Monomorium antarcticum is an ant of the family Formicidae, endemic to New Zealand. Also known as the southern ant, this is likely New Zealand's most common native ant species. Because it is highly variable in size (3–5mm), colour, and colony structure, it is possible that it consists of a complex of closely related species.

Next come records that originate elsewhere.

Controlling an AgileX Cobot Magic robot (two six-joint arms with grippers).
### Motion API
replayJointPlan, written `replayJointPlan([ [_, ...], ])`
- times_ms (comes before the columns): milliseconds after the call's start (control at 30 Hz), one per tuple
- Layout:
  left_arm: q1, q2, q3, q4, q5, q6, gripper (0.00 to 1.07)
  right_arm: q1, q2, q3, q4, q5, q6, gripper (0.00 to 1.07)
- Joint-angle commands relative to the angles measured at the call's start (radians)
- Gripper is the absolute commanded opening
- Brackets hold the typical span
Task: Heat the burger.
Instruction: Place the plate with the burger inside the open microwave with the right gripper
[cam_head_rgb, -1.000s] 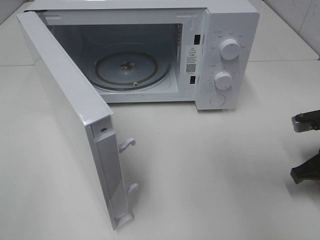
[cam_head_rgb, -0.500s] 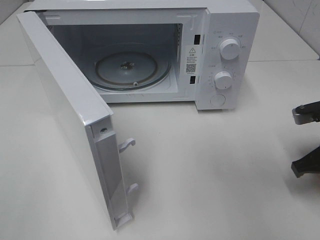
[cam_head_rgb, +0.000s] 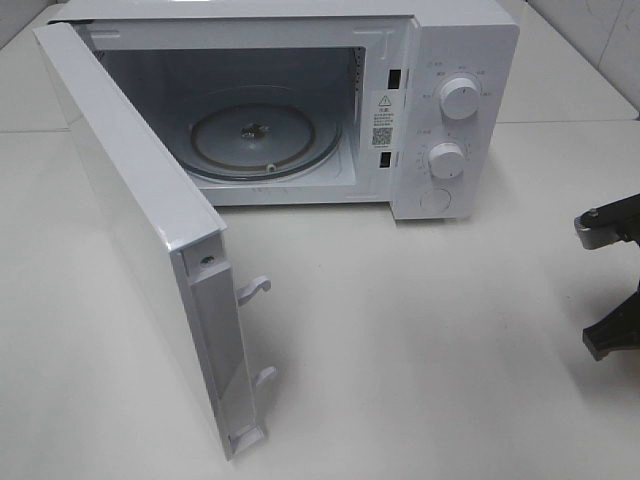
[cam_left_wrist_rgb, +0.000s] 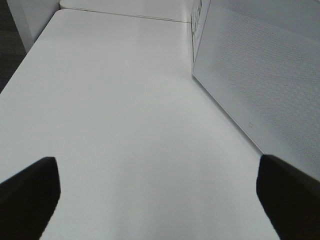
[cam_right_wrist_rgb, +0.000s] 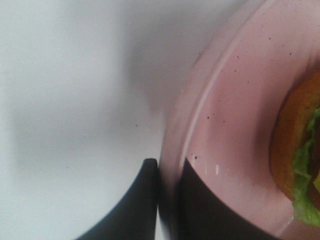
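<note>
Progress, by judgement: early, perhaps a third in.

Done: microwave (cam_head_rgb: 440, 60) at 12 o'clock of the exterior view opened, door (cam_head_rgb: 130, 230) swung out toward 8 o'clock, glass turntable (cam_head_rgb: 265, 135) bare and ready.

Left to do: carrying the burger (cam_right_wrist_rgb: 300, 160) into the cavity, shutting the door, setting the dials (cam_head_rgb: 460, 97).

Right gripper (cam_right_wrist_rgb: 167, 172): pinched shut on the rim of the pink plate (cam_right_wrist_rgb: 235, 115), one finger on each side of the lip.

Burger: on that plate, toward its middle, with only an edge of bun and lettuce in frame. Nowhere in the exterior view, so presumably out past 3 o'clock. Cannot tell whether the plate is lifted or resting on the worktop (cam_left_wrist_rgb: 125, 110).

Left gripper (cam_left_wrist_rgb: 157, 185): spread as wide as possible, holding nothing, low over bare worktop beside the outer face of the door.

Exterior view only: cavity, turntable, dials and a sliver of the right arm (cam_head_rgb: 605, 230) at the 3 o'clock edge.

Right wrist view only: the grip, plate and burger.

Left wrist view only: left gripper and the perforated door panel.
</note>
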Motion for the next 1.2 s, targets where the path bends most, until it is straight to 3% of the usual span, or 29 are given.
replayJointPlan([
  [33, 0.001, -0.012, 0.001, -0.005, -0.018, 0.0, 1.0, 0.031, -0.021, -0.001, -0.099, 0.072, 0.054, 0.0],
  [300, 0.001, -0.012, 0.001, -0.005, -0.018, 0.0, 1.0, 0.119, -0.04, -0.001, -0.16, 0.161, 0.093, 0.0],
  [1200, 0.001, -0.012, 0.001, -0.005, -0.018, 0.0, 1.0, 0.37, -0.117, 0.003, -0.186, 0.322, 0.118, 0.02],
])
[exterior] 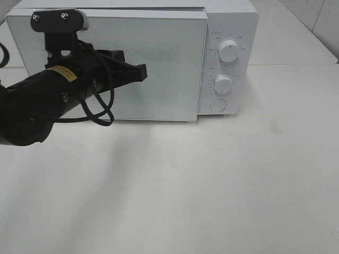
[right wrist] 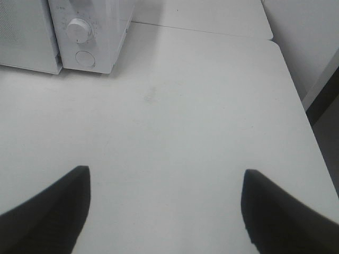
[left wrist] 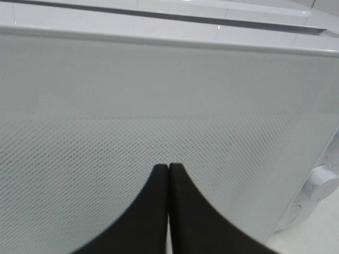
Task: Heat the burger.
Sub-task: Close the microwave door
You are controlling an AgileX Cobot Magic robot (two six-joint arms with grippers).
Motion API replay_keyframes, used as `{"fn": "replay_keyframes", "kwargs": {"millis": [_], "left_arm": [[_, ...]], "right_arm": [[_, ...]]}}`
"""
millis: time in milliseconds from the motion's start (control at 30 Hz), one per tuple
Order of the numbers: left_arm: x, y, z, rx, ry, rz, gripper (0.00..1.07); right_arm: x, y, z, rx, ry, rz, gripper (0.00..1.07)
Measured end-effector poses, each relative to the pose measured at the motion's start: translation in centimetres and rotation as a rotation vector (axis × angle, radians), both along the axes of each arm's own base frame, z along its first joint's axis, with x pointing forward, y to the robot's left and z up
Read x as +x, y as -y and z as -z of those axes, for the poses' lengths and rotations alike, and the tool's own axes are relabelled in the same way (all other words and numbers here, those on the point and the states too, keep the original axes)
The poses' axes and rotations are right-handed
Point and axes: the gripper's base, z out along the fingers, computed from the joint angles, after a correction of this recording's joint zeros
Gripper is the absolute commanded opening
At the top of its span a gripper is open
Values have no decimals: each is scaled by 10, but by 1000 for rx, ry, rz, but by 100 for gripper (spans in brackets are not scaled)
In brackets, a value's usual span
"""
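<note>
1. Nearest you is the left arm. Its left gripper [exterior: 142,72] has the jaws pressed together on nothing, tips aimed at the middle of the door [exterior: 159,58]. You cannot tell whether they touch the panel.
2. The right gripper [right wrist: 167,170] hangs with its jaws spread wide and empty above bare tabletop [exterior: 212,185] near the right edge. It is out of the high view.
3. The burger shows nowhere on the front or middle of the tabletop, nor in either gripper.
4. At the tabletop's far edge stands the microwave [exterior: 233,21], its door shut flush. The dotted window gives you no look inside, so the burger is hidden in every view. It is probably inside.
5. Farthest right on the microwave sit the upper knob [exterior: 229,51], the lower knob [exterior: 223,83] and the round button [exterior: 217,105], with neither gripper near them.
6. If the burger is inside, judge loading and closing done. Setting the dials and running the heat are left to do. The knob markings are too small to read.
</note>
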Motion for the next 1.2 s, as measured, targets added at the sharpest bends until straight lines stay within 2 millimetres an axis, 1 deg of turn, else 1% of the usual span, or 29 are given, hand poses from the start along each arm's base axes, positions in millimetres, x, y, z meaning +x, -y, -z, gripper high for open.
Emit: {"fn": "replay_keyframes", "kwargs": {"millis": [100,167,267,333,667,900,1000,1200], "left_arm": [[4,5,-1,-12,1,-7,0],[14,14,-3,-34,1,-19,0],[16,16,-3,-36,0,-20,0],[24,22,-3,-30,11,-21,0],[31,38,2,-5,-16,6,0],[43,54,4,23,-33,11,0],[46,56,1,45,-19,7,0],[46,57,1,62,-47,9,0]], "right_arm": [[0,0,0,0,0,0,76],[0,0,0,0,0,0,76],[0,0,0,0,0,0,76],[0,0,0,0,0,0,76],[0,0,0,0,0,0,76],[0,0,0,0,0,0,76],[0,0,0,0,0,0,76],[0,0,0,0,0,0,76]]}}
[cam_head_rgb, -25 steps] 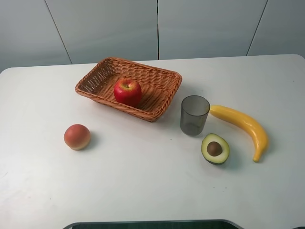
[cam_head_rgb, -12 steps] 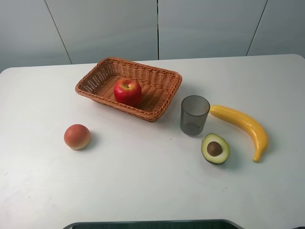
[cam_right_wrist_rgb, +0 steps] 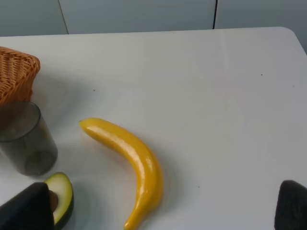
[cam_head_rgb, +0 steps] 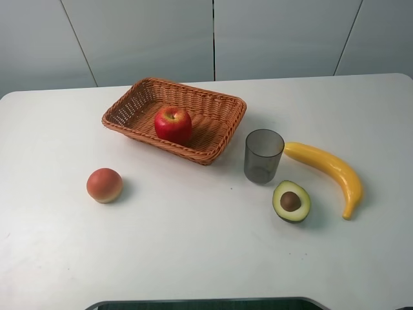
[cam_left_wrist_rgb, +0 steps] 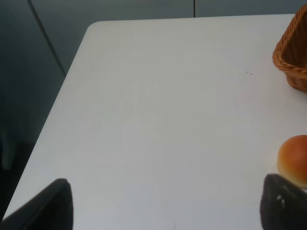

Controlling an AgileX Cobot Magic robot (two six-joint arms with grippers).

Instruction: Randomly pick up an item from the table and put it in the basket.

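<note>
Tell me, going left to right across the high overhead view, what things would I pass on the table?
Peach-like fruit → wicker basket with the red apple sitting inside it → grey cup → avocado half → banana.

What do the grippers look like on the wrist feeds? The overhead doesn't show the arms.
Only fingertips show. The left gripper has two dark, near-black fingers with blunt, rounded tips and a matte surface. The right gripper looks the same: dark matte fingers at the frame corners. No cables, markings or arm links are visible in any view.
</note>
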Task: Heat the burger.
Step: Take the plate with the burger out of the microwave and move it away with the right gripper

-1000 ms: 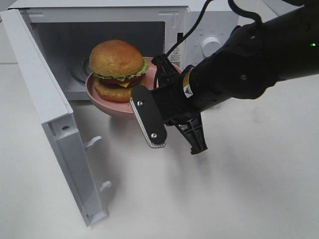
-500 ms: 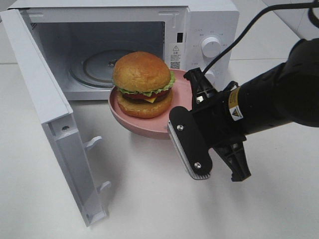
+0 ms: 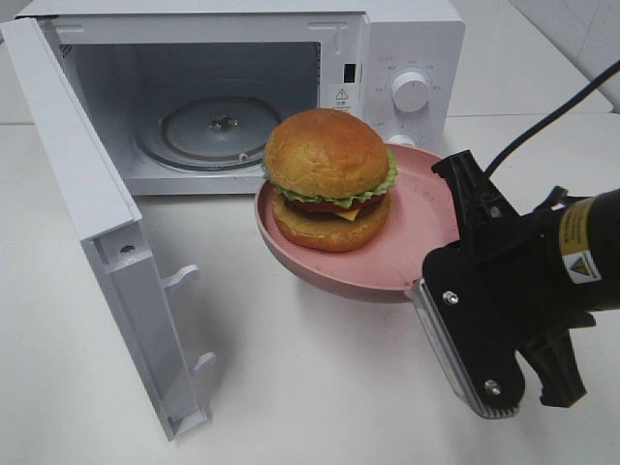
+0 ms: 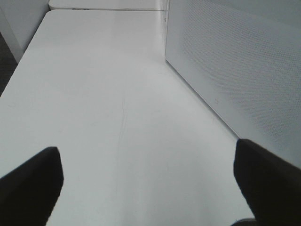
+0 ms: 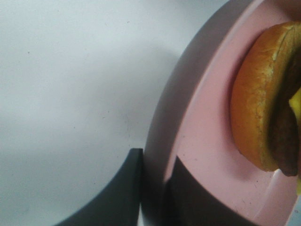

It has a generalist diet, including small arthropods, nectar, and seeds, and it also tends aphids, scale insects, and mealybugs to obtain honeydew.

Distribution and habitat 
Monomorium antarcticum is endemic to New Zealand, found across the North and South Islands, as well as Stewart Island and smaller offshore islands, the Three Kings Islands, the Chatham Islands, the Kermandec Islands and the Austral Islands.

Monomorium antarcticum are found throughout many habitats including native forest, grasslands, wetlands, pastureland, household gardens as well as horticultural and industrial habitats.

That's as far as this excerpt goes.